Task description: Within the records below, filter for lines carrying the word "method" and copy them.

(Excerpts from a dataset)

================

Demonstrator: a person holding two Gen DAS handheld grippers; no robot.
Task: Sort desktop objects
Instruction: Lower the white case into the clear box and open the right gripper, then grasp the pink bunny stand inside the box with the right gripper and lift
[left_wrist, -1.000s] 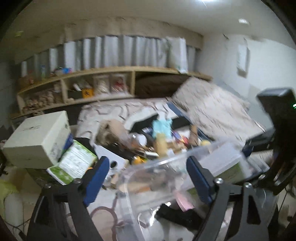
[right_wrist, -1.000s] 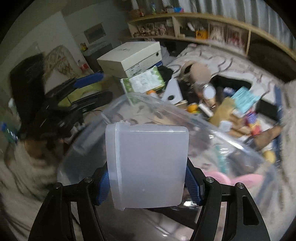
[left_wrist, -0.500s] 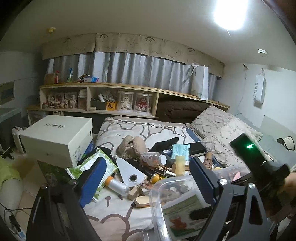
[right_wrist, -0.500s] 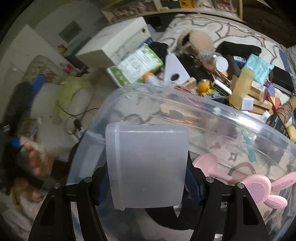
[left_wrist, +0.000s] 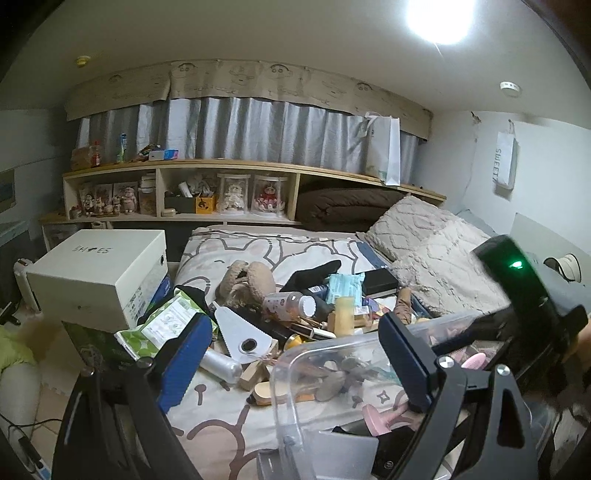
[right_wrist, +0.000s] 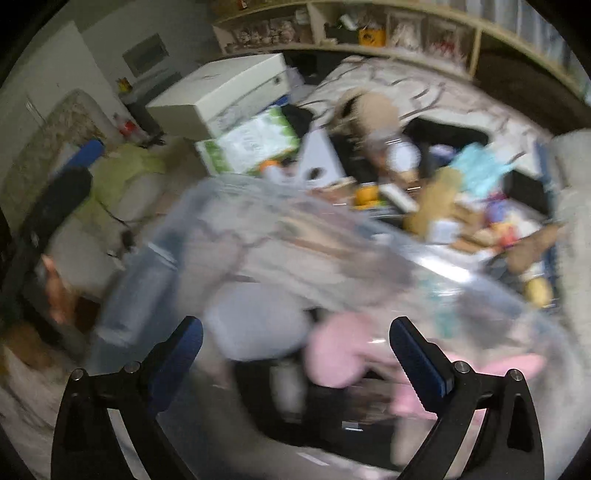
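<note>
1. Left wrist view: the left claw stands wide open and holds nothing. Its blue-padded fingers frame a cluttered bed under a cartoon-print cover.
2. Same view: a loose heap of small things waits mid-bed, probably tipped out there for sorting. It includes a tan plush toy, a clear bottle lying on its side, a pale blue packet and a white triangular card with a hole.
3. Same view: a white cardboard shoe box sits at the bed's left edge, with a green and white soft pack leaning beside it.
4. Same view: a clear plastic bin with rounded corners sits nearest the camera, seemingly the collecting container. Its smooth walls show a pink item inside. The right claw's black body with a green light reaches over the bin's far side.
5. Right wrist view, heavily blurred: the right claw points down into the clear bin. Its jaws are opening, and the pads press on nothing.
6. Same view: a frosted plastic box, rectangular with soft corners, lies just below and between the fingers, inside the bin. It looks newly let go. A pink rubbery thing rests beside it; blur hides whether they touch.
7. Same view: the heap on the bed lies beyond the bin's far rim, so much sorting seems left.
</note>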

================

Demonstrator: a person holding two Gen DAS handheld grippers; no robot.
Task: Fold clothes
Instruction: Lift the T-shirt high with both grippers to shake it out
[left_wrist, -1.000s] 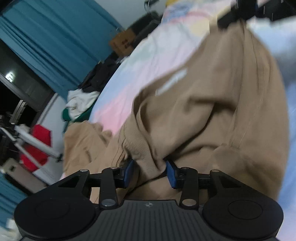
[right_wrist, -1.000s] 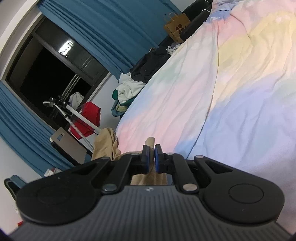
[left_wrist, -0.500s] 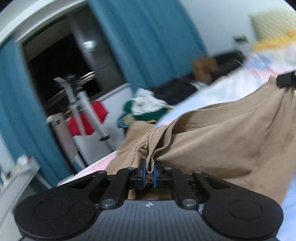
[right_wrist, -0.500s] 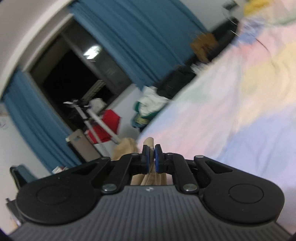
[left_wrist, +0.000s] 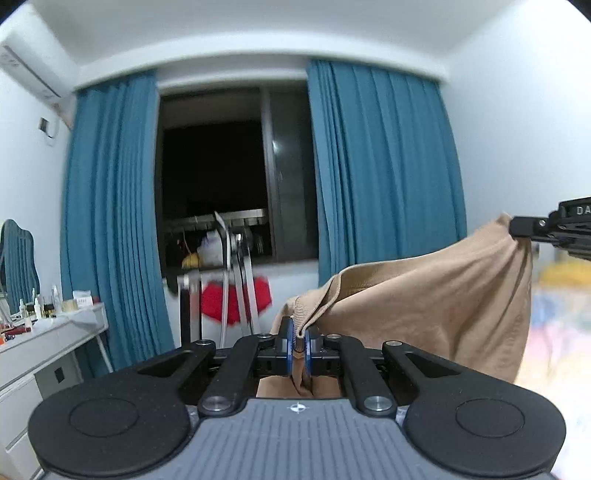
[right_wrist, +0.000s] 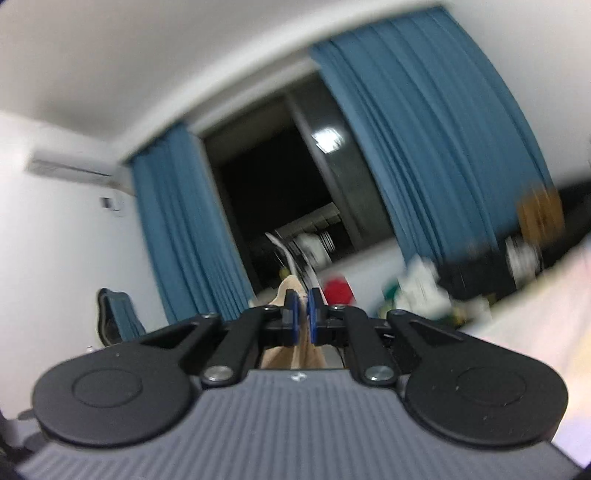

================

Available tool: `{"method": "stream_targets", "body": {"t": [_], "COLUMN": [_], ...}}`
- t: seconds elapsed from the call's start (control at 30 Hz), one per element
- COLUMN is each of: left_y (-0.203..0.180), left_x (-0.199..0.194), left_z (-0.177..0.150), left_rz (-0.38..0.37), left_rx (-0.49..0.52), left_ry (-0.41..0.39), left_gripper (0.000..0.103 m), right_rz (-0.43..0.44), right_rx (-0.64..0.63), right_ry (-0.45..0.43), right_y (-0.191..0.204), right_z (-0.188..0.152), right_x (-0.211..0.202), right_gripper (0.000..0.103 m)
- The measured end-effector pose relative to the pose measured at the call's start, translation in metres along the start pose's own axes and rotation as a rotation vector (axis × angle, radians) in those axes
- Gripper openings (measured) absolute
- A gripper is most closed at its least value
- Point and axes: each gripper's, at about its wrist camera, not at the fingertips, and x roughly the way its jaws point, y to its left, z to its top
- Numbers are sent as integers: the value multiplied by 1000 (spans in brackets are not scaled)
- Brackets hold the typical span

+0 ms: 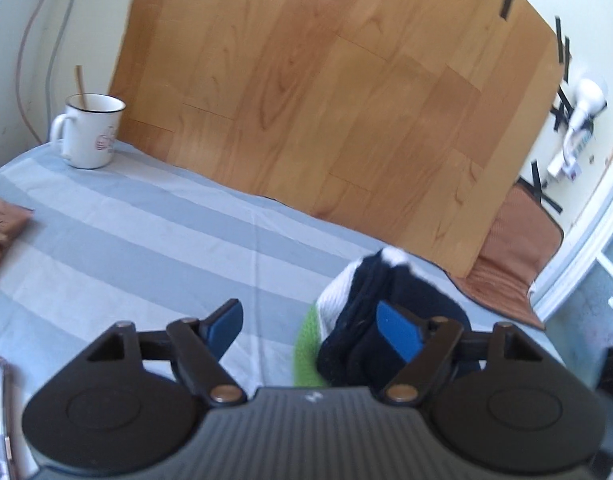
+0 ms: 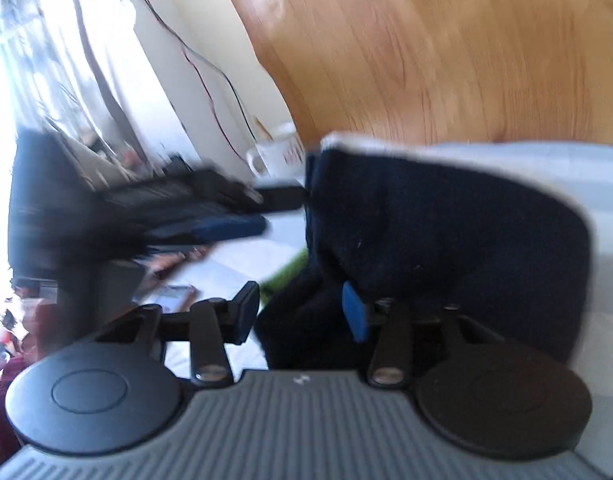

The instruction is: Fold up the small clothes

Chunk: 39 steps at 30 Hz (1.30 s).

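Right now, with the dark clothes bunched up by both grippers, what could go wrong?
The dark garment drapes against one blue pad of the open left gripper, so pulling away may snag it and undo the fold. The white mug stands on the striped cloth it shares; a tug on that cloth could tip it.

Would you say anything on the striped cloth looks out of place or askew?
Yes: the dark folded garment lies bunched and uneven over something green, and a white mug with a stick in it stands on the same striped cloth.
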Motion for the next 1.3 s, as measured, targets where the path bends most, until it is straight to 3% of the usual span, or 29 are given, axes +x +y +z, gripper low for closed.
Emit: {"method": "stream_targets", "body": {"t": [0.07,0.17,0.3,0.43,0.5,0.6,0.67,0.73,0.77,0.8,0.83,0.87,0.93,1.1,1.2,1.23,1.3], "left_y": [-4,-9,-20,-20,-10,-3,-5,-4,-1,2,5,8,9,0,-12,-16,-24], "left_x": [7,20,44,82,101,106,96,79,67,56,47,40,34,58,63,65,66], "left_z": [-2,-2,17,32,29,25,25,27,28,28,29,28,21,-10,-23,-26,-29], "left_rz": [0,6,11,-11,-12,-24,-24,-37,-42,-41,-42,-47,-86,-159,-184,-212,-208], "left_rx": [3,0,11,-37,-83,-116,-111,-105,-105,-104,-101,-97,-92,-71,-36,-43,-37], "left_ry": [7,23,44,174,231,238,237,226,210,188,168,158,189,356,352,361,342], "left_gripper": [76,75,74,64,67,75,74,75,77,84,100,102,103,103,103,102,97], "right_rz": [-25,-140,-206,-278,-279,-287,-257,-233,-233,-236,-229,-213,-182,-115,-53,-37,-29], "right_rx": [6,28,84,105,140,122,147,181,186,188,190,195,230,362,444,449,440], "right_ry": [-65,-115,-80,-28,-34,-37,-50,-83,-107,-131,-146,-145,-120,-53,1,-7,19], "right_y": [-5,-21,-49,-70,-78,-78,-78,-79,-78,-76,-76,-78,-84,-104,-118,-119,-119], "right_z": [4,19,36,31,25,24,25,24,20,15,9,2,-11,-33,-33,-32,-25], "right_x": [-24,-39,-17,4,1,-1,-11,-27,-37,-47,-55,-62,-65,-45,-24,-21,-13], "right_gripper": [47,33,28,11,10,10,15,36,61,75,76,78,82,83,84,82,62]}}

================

Response to this task:
Available tool: `{"method": "stream_targets", "body": {"t": [_], "COLUMN": [_], ...}}`
Emit: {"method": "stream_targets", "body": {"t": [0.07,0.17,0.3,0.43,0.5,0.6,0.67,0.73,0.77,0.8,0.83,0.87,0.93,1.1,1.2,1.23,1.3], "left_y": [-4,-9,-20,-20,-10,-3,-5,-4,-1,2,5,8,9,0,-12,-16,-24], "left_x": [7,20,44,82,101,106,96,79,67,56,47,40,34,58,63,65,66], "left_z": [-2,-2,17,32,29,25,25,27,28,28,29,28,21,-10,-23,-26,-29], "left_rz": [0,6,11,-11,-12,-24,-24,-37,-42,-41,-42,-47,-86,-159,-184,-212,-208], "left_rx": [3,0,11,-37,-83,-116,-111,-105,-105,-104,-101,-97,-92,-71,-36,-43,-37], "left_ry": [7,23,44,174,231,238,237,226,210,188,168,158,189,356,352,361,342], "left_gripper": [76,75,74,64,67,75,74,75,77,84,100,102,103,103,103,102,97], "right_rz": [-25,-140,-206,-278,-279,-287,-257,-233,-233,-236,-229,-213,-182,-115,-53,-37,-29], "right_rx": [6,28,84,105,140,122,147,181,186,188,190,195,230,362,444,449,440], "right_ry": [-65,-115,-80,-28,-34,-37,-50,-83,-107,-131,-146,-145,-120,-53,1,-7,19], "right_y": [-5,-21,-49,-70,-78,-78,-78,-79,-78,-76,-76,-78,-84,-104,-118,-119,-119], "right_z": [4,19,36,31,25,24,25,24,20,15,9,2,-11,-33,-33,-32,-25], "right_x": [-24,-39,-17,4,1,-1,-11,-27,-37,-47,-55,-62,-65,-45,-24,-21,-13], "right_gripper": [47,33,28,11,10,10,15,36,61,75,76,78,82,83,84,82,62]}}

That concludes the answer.